“Evidentemente mi último huésped se había ido del apartamento. Sólo un vaso vacío y la colilla de su cigarro en el cenicero de peltre indicaban que había existido. Sigo pensando que la colilla de su cigarro debería haber sido enviada a Seymour, siguiendo el procedimiento habitual con los regalos de bodas. Sólo el cigarro, en una hermosa cajita. Posiblemente con una hoja de papel en blanco, a manera de explicación.
“Levantad, carpinteros, la viga del tejado”
JD Salinger
Lo veo venir. Nos vamos a hartar en estos días de leer reportajes sobre la misteriosa figura de JD Salinger en las sedicentes secciones culturales de buena parte de la prensa escrita de nuestro país. Ya saben, aquello del hombre huraño, obsesivo con su intimidad, que silenció su talento en 1965 tras una única novela y unos cuantos relatos publicados por aquí y por allá.
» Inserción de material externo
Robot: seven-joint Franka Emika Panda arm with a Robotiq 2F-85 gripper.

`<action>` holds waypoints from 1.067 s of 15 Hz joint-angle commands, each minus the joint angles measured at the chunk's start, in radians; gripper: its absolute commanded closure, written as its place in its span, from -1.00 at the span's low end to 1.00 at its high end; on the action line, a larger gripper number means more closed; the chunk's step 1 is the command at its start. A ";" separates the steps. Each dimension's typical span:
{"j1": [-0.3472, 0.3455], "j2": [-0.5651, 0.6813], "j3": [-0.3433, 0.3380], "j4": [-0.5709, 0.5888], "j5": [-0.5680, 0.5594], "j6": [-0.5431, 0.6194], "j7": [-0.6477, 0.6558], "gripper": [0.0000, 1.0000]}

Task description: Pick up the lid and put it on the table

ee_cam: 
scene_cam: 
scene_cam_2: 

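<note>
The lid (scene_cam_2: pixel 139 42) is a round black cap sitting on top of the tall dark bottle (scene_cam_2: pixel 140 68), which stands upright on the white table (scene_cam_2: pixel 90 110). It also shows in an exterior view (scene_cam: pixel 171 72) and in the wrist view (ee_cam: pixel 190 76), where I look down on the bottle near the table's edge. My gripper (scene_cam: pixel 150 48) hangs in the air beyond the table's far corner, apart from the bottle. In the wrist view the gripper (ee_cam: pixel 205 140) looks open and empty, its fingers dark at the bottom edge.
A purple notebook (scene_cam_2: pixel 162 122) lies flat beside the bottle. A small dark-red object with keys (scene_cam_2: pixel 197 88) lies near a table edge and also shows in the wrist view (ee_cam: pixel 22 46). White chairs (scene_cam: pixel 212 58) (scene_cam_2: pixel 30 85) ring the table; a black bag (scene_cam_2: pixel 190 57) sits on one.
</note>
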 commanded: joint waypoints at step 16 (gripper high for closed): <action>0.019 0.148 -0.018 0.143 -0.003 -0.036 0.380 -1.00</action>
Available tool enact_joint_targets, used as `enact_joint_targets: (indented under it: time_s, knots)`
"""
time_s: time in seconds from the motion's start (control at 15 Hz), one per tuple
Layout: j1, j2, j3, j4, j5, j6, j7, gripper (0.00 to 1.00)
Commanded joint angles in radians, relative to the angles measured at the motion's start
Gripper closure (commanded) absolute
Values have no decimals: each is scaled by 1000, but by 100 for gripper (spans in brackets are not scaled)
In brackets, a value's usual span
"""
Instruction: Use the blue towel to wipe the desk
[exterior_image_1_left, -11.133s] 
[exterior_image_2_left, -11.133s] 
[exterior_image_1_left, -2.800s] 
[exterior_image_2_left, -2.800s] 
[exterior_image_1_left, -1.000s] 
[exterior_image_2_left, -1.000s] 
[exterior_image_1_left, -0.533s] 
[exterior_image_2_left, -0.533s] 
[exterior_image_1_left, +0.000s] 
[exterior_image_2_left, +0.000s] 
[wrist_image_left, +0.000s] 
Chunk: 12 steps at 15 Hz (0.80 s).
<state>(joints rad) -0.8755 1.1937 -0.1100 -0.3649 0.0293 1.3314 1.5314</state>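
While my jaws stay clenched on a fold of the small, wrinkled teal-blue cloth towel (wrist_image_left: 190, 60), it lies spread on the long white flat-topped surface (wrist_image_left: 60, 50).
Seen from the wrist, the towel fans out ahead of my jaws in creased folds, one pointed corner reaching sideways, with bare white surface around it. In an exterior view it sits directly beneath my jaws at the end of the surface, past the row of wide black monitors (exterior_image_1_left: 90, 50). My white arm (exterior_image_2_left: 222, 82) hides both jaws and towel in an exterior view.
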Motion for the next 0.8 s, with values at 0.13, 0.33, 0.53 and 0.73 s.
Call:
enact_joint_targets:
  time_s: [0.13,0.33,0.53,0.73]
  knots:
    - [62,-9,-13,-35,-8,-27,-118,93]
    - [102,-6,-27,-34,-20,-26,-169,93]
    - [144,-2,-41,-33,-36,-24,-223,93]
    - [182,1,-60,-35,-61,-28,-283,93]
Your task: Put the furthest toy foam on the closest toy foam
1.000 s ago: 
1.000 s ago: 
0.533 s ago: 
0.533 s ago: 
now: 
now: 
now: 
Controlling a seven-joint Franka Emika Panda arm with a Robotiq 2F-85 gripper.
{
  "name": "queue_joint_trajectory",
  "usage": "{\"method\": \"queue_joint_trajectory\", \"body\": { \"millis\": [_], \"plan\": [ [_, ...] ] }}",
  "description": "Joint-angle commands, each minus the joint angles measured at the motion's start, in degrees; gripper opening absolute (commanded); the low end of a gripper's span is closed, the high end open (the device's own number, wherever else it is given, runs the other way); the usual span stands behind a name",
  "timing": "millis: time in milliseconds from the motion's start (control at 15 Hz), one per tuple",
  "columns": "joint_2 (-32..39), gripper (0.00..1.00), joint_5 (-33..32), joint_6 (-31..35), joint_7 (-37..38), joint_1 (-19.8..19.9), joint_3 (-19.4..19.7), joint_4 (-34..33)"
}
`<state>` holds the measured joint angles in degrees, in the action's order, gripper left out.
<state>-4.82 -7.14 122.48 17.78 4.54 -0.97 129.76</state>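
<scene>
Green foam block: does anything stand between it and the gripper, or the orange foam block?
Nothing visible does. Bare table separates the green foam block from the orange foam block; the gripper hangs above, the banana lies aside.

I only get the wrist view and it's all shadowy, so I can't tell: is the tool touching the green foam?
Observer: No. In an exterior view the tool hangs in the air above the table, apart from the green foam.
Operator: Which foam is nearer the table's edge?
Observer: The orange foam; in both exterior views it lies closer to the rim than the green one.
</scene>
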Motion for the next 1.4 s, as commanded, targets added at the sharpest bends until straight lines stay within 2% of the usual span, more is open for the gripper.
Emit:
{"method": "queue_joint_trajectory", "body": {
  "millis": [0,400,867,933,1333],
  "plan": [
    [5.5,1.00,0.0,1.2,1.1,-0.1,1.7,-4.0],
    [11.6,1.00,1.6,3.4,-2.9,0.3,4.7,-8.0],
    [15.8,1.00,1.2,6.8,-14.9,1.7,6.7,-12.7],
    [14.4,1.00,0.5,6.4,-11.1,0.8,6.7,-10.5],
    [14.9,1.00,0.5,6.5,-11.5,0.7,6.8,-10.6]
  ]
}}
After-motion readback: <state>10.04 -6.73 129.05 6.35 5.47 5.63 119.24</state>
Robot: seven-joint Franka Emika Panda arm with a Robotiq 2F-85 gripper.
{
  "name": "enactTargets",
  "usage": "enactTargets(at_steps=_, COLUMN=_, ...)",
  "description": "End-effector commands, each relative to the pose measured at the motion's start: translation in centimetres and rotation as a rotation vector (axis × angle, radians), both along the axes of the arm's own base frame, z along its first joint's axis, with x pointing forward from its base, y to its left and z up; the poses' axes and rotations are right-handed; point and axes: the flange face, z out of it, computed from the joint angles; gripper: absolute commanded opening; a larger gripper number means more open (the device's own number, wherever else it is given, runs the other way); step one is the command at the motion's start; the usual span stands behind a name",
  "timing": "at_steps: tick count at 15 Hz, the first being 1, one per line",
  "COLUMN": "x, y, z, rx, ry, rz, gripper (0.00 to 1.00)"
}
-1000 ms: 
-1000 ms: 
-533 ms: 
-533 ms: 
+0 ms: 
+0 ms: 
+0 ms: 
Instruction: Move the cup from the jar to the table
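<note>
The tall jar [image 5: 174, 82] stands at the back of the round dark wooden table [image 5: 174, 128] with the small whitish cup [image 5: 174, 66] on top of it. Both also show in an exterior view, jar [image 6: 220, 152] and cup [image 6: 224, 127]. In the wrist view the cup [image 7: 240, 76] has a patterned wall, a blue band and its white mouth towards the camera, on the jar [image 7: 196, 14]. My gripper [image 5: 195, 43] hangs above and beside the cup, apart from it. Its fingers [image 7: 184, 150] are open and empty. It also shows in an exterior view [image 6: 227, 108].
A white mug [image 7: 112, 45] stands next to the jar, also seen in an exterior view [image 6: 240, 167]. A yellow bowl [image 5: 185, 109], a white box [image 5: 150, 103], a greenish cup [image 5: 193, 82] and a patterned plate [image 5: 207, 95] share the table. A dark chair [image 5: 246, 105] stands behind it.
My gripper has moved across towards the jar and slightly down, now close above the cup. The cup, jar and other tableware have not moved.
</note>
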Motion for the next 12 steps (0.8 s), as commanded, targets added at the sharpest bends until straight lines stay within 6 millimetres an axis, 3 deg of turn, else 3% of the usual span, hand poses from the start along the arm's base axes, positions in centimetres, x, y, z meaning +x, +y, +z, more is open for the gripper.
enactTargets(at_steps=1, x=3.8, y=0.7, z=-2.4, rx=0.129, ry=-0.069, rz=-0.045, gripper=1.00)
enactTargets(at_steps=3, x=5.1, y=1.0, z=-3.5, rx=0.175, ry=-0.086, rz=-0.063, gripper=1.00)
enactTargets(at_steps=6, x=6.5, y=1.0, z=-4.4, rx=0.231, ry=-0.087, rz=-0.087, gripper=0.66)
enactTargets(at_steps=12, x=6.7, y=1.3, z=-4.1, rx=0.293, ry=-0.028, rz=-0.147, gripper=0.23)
Y mientras lee sobre agresiones a fotógrafos, pleitos y abusos familiares, se olvidará la gran mayoría de lo más importante, precisamente aquello que convirtió a un hombre, mejor o peor, me da igual, en un genio: su obra; la de todo un maestro, por cierto.
El silencio de Salinger duraba ya más de 45 años pero, igualmente, el mundo es hoy más gris y vulgar que ayer, porque el padre de Holden Cauldfield y de los Glass se ha callado para siempre y se ha perdido con él uno de los mayores talentos literarios que en el mundo han sido.
Descansa en paz, viejo amigo. A ver si ahora te dejan.